WHAT IS EXPECTED: For the listing below, output exactly the lines from the line with "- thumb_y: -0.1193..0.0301" up to and including the line with "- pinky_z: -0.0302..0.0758", and no other lines.
DATASET EXTRACT START
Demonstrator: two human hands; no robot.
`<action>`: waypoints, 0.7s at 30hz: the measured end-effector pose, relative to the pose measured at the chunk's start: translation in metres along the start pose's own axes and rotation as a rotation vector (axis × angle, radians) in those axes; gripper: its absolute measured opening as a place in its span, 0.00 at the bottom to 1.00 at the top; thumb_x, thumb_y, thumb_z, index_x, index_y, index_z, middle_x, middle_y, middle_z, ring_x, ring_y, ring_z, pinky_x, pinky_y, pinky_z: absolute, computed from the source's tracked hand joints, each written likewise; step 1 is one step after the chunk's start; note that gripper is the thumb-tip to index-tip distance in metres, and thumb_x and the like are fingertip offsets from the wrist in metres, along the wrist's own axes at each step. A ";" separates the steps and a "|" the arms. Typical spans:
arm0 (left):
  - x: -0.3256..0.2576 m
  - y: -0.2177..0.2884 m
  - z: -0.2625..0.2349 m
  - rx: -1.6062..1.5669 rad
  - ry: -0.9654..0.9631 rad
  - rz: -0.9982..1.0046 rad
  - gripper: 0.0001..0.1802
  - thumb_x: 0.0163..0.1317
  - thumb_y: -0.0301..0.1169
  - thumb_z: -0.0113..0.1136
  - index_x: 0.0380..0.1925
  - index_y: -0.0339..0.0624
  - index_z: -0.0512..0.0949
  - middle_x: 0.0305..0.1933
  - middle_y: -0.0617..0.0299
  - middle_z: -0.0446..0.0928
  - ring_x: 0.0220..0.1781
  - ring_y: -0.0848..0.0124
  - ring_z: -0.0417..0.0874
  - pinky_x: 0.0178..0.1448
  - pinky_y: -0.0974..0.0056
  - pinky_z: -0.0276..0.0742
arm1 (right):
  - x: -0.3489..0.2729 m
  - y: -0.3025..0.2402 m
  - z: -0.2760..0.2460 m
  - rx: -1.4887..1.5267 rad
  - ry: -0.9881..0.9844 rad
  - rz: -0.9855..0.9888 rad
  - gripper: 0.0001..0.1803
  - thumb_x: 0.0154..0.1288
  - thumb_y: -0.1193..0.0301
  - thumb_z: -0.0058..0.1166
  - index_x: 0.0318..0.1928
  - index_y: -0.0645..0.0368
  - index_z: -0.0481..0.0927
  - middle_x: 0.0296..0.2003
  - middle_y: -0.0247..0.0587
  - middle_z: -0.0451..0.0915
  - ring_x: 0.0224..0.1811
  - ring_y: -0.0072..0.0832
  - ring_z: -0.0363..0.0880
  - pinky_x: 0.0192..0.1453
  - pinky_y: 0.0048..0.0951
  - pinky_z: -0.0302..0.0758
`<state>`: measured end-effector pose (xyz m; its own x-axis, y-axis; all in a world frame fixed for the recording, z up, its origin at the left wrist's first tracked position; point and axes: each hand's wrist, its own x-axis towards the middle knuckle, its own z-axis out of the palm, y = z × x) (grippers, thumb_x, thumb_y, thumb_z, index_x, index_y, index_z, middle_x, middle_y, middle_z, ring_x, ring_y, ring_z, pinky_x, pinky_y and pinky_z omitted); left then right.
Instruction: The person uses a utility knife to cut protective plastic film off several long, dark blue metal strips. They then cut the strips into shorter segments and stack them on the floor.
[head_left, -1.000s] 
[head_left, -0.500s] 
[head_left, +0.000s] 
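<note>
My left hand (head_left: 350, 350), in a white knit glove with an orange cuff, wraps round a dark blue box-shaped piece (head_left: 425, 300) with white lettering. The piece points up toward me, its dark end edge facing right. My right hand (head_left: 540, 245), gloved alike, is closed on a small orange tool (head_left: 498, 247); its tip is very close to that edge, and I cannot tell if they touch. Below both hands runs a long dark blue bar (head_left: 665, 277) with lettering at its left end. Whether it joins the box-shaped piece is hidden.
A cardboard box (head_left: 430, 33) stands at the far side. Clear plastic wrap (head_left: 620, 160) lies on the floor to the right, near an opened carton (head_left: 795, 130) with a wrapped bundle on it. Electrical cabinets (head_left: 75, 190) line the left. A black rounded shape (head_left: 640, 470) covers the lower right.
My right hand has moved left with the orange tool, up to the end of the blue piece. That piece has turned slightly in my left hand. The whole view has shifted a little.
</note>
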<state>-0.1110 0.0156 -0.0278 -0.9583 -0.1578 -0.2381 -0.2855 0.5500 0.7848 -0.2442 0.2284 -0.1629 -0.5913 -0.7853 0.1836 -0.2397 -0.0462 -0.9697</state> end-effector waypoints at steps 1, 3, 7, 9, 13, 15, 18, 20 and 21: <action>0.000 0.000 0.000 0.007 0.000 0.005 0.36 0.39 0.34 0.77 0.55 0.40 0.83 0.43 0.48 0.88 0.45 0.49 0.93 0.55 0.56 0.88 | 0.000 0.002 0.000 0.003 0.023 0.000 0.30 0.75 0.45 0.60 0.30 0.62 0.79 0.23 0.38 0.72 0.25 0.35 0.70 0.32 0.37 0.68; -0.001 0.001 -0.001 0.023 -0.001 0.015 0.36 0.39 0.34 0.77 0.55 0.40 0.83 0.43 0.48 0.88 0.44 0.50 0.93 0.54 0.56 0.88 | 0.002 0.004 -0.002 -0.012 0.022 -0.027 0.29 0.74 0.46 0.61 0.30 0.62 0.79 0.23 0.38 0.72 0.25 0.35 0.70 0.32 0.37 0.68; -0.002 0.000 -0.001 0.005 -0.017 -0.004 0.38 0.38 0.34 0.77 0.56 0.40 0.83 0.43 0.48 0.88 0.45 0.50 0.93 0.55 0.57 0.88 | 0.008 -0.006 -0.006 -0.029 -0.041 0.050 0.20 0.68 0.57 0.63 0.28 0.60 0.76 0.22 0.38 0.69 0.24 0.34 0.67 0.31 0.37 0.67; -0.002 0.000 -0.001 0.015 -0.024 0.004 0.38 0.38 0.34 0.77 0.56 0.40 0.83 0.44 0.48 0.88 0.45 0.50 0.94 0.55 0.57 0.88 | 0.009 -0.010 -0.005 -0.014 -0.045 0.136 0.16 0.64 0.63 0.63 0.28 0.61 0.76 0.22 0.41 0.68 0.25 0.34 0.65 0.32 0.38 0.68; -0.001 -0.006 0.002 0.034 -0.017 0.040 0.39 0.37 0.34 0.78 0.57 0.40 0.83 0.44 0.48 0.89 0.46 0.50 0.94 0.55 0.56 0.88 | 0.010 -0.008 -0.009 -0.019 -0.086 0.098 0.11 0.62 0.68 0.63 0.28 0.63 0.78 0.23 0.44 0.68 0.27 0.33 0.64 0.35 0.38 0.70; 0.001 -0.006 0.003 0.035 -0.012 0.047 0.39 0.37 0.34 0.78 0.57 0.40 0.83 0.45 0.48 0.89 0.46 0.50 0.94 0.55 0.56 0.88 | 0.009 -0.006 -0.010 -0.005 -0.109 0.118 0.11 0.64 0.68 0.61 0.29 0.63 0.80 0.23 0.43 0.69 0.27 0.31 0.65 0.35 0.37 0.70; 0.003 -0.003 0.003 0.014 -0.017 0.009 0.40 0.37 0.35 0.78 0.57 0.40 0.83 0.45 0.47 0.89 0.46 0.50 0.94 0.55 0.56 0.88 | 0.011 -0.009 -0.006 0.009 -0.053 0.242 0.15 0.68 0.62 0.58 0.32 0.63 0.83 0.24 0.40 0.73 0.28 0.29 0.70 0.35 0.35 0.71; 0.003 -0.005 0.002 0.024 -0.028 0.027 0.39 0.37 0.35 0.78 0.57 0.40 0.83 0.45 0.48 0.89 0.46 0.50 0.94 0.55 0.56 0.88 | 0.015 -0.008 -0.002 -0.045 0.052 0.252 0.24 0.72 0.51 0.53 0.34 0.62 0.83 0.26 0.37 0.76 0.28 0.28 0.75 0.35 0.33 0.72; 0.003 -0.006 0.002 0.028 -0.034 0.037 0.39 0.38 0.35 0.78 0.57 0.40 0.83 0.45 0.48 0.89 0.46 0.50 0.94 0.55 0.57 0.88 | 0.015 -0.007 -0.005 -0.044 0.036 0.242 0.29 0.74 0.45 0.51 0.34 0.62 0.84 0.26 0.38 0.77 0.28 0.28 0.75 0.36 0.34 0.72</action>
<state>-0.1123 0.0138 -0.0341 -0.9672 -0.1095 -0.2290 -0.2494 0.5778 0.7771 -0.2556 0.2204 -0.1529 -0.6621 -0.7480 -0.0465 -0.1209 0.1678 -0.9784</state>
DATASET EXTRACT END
EXERCISE ANSWER:
  - thumb_y: -0.1193..0.0301
  - thumb_z: -0.0058..0.1166
  - index_x: 0.0318..0.1928
  - index_y: -0.0645..0.0368
  - index_z: -0.0481..0.0927
  - middle_x: 0.0296..0.2003
  - middle_y: -0.0247..0.0587
  - middle_z: -0.0451..0.0915
  - ring_x: 0.0224..0.1811
  - ring_y: -0.0072..0.0832
  - ring_z: -0.0363..0.0880
  - pinky_x: 0.0192..0.1453
  - pinky_y: 0.0048..0.0951
  - pinky_z: -0.0302..0.0758

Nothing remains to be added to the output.